Requirement ▸ If a line of the data below holds the string "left", copy it.

Data below ▸

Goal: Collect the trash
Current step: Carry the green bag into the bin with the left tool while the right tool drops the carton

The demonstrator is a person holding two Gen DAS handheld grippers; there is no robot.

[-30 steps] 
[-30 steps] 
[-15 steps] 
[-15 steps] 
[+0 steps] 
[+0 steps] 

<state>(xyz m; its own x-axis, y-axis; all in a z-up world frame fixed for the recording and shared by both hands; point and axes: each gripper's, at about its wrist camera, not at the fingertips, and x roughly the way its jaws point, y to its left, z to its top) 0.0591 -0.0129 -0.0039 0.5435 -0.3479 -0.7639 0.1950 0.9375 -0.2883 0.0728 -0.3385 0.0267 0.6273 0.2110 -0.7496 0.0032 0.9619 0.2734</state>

Answer space ▸
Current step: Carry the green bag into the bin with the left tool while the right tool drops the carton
<state>(xyz m; its own x-axis, y-axis; all in a z-up world frame fixed for the recording and shared by both hands; point and axes: each gripper's, at about its wrist camera, not at the fingertips, and x roughly the way its jaws point, y to its left, z to its top) 0.0591 -0.0129 -0.0039 0.5435 -0.3479 -0.7639 0.1950 0.9375 -0.2883 0.0728 -0.3385 0.0267 0.6273 0.2110 -0.7496 0.0032 0.9619 0.2734</state>

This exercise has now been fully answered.